Reasons I Drink


There are probably a number of reasons I took up the bad habit of drinking. And no, I’m not an alcoholic, but I do drink more often than I used to. Sometimes it’s just for a night out with friends or to let loose. Others is to unwind after work with a beer. And then those other nights? It’s to help calm me down and take the edge off from things that frustrate me at home.


Living at home is my biggest headache. Dealing with my mother’s expectations and needs drives me crazy. I’m not happy here, yet I feel obligated to help her out. But I know I’d be so much happier if I just up and left and moved to the city. If I did that, I could probably find a better job in less than a week and be making twice as much as I am right now. I have no doubts about that. But right now, all I feel is struggle. 


It’s always about what she wants and what she needs. I’ve been doing more for myself lately but that’s seen as wrong because she can’t motivate herself to do stuff on her days off without me. How is that fair? Why must it always fall on me? I seriously do not think she understands the amount of pressure she puts on me. She’ll continuously say “her house, her rules.” But if I defy them, all the repercussions consist of lectures and bitching at me. She won’t throw me out, she needs me too much. I’m just so sick of hearing how she sacrificed for me (and I know she has) but she doesn’t take into account I’m sacrificing for her. I’m not happy at all with my circumstances or living situation. 


Drinking helps me take some of that stress off. There are nights, like tonight, where I come home with a 6 pack, just wanting to drink one or two before going to bed (I worked 9.5 hours, I think I’m a little entitled), and then I can’t just relax. No, she decides to do laundry or leave me her dirty dishes (when she cooks dinner and I don’t even benefit from it – but I get stuck with the cleanup). So when laundry is ready to be folded at 10 or 11pm, I’m expected to stop what I’m doing and help fold. Which I wouldn’t care so much if she’d let me know ahead of time, or, I dunno, do laundry at a decent hour. But she thinks, “ohh she’ll be home to help me out.” And fuck my feelings if I’m tired and am on shut down mode. 


She expects me to plan things out with people, but expects me to do things on a moments notice. And then gets mad when I have planned something out, and it falls on a bad time (an out of town trip the day our basement gets flooded, for example. And in that case, I did what I could and stayed up all night to help…). It just seems there’s no pleasing her, and it gives me a headache and stresses me out.

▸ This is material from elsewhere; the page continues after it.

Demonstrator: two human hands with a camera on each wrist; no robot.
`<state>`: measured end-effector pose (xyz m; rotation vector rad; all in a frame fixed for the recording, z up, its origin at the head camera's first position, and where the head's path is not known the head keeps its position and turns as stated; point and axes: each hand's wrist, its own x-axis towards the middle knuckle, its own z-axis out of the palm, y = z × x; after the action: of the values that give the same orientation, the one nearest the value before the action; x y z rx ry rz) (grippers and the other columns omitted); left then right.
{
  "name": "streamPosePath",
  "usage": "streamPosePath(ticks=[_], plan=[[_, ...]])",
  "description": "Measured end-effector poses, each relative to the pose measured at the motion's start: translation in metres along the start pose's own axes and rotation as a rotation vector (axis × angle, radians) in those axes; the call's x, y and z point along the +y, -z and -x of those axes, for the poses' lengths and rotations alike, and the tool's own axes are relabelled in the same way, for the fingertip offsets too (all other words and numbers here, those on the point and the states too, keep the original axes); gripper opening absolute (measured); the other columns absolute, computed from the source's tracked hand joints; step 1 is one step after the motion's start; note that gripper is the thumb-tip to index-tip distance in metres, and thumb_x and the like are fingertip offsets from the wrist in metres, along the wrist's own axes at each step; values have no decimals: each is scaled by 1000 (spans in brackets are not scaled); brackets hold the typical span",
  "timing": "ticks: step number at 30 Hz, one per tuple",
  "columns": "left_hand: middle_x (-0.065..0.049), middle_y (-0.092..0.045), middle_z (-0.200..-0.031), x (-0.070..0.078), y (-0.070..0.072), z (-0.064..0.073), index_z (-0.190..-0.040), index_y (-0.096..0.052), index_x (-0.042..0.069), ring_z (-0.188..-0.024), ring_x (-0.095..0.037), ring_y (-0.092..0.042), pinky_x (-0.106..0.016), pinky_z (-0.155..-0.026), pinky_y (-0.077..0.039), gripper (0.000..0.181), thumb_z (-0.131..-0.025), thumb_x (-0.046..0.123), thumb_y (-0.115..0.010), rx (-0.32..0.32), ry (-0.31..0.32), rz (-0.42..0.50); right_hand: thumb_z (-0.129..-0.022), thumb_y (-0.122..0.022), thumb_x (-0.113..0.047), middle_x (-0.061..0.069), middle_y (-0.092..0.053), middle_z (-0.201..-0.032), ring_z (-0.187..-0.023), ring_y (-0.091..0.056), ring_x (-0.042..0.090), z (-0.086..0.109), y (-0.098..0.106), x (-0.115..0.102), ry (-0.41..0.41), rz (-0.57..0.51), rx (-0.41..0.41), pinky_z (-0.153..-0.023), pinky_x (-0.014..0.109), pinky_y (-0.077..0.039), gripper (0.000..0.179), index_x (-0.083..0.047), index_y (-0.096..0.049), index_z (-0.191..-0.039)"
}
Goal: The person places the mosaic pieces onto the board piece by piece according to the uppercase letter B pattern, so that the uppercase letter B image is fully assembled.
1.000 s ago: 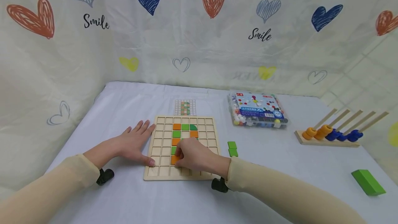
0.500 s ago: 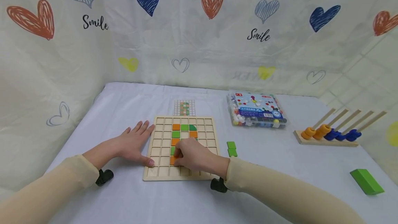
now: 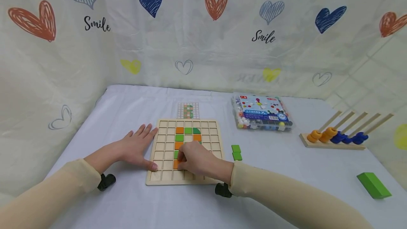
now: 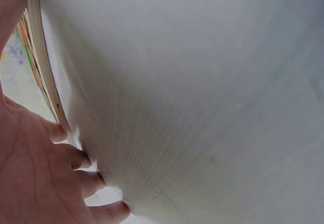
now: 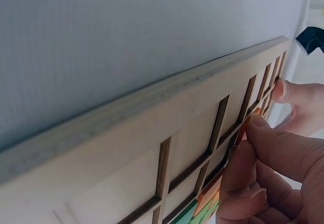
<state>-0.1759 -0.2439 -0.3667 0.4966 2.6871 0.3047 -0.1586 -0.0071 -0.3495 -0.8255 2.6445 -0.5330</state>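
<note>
A wooden grid board lies on the table, with orange and green tiles set in its middle columns. My right hand is over the lower middle of the board and hides some cells. Its thumb and forefinger pinch an orange tile at the lower end of the left tile column. Spread flat, my left hand rests along the board's left edge, its thumb on the frame and its other fingertips on the cloth, as the left wrist view shows. A quarter-round dark green tile sits at the top right of the pattern.
Beyond the board lies a printed pattern card. Two loose green tiles lie right of the board. Farther right are a clear box of coloured pieces, a wooden peg stand with orange and blue beads, and a green block.
The head view has shifted slightly. Both hands keep their places on the board, the right one still at the orange tile.
</note>
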Motion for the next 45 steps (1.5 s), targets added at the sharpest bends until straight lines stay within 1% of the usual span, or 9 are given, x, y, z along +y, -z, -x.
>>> streamPosePath(ticks=[5, 11, 14, 17, 21, 27, 35, 40, 45], plan=[[-31, -6, -169, 0, -1, 0, -162, -12, -3, -155, -54, -4, -79, -115, -13, 137, -70, 78, -75, -1, 6, -6, -88, -82, -16, -6, -68, -73, -65, -55, 4, 1, 1, 0, 9, 1, -2, -62, 16, -48, 8, -9, -78, -89], [-30, -5, -169, -1, -2, -2, -162, -12, -2, -155, -54, -4, -79, -115, -13, 138, -70, 79, -74, -1, 10, -16, -89, -81, -16, -6, -70, -78, -69, -56, 5, 4, 6, 1, 12, -43, -8, -63, 16, -48, 6, -10, -80, -90], [-30, -6, -169, -1, -3, -2, -162, -12, -2, -155, -54, -4, -79, -116, -13, 138, -70, 78, -75, 1, 12, -16, -90, -80, -15, -6, -69, -76, -69, -56, 6, 8, 11, 6, 33, -61, 4, -63, 18, -48, 6, -11, -79, -87], [-30, -6, -169, 0, -3, -1, -162, -12, -2, -155, -54, -5, -79, -116, -13, 138, -70, 78, -75, 1, 16, -15, -92, -77, -13, -4, -71, -79, -71, -59, 7, 13, 19, 15, 34, -91, 18, -67, 20, -51, 5, -10, -78, -90], [-31, -5, -169, 1, -2, 0, -162, -12, -3, -155, -54, -5, -79, -115, -13, 137, -70, 78, -75, 0, 14, -15, -93, -75, -12, -2, -74, -85, -76, -61, 9, 23, 31, 36, -16, -125, 44, -71, 24, -54, 7, -8, -79, -97], [-31, -5, -169, 1, -1, 0, -162, -12, -3, -155, -54, -5, -79, -115, -13, 137, -71, 78, -74, -5, 10, -21, -95, -74, -15, -3, -71, -86, -77, -60, 10, 44, 50, 85, -113, -151, 87, -70, 25, -52, 10, -9, -77, -102], [-31, -5, -169, 2, 0, 0, -162, -13, -4, -155, -55, -4, -79, -115, -13, 137, -70, 77, -76, -9, 19, -20, -94, -73, -14, -3, -74, -91, -82, -62, 11, 69, 64, 143, -128, -125, 113, -73, 26, -53, 14, -7, -77, -107], [-31, -6, -169, 3, 0, 0, -162, -13, -4, -155, -54, -5, -79, -115, -13, 136, -70, 76, -76, -6, 20, -20, -95, -73, -14, -2, -73, -95, -85, -61, 12, 74, 63, 164, -131, -149, 94, -75, 25, -52, 17, -7, -76, -111], [-31, -5, -169, 4, 0, 1, -162, -13, -4, -155, -54, -4, -79, -116, -12, 136, -71, 75, -76, -9, 19, -11, -94, -73, -12, -1, -71, -96, -86, -60, 13, 72, 61, 171, -127, -174, 89, -76, 24, -52, 21, -6, -74, -115]])
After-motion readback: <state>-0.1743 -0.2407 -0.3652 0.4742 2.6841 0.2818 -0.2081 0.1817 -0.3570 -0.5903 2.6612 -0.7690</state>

One of my best friends is renting an actual home out of state right now – by herself. Like she’s making enough money to support herself and she graduated college with me. I’m so happy for her, but it just makes me feel so behind with my life. Why am I so not in control of what’s going on? It’s not fair, and I know life’s not fair, but this is getting a little ridiculous.


My mother wants to move to the city (the outskirts at least), too, but she has so many stipulations. First, we have 3 cats and a dog (a big dog at that). So we have to find a place pet friendly with a backyard. Then she smokes, so she has to have a place that at least allows outside smoking. And then the price. She can only afford so much (even with me and her boyfriend – and I don’t want to stay with her for much longer..). And then there will be places that fit – but she doesn’t like them. She’s picky. No apartments (wouldn’t work with the dog anyways). And I wish she would just let me move out and at least get myself on track – then I could help her so much better.

My main reason for drinking is her. I wouldn’t feel the need to drink at home as much if it wasn’t for the added pressure. That much I know.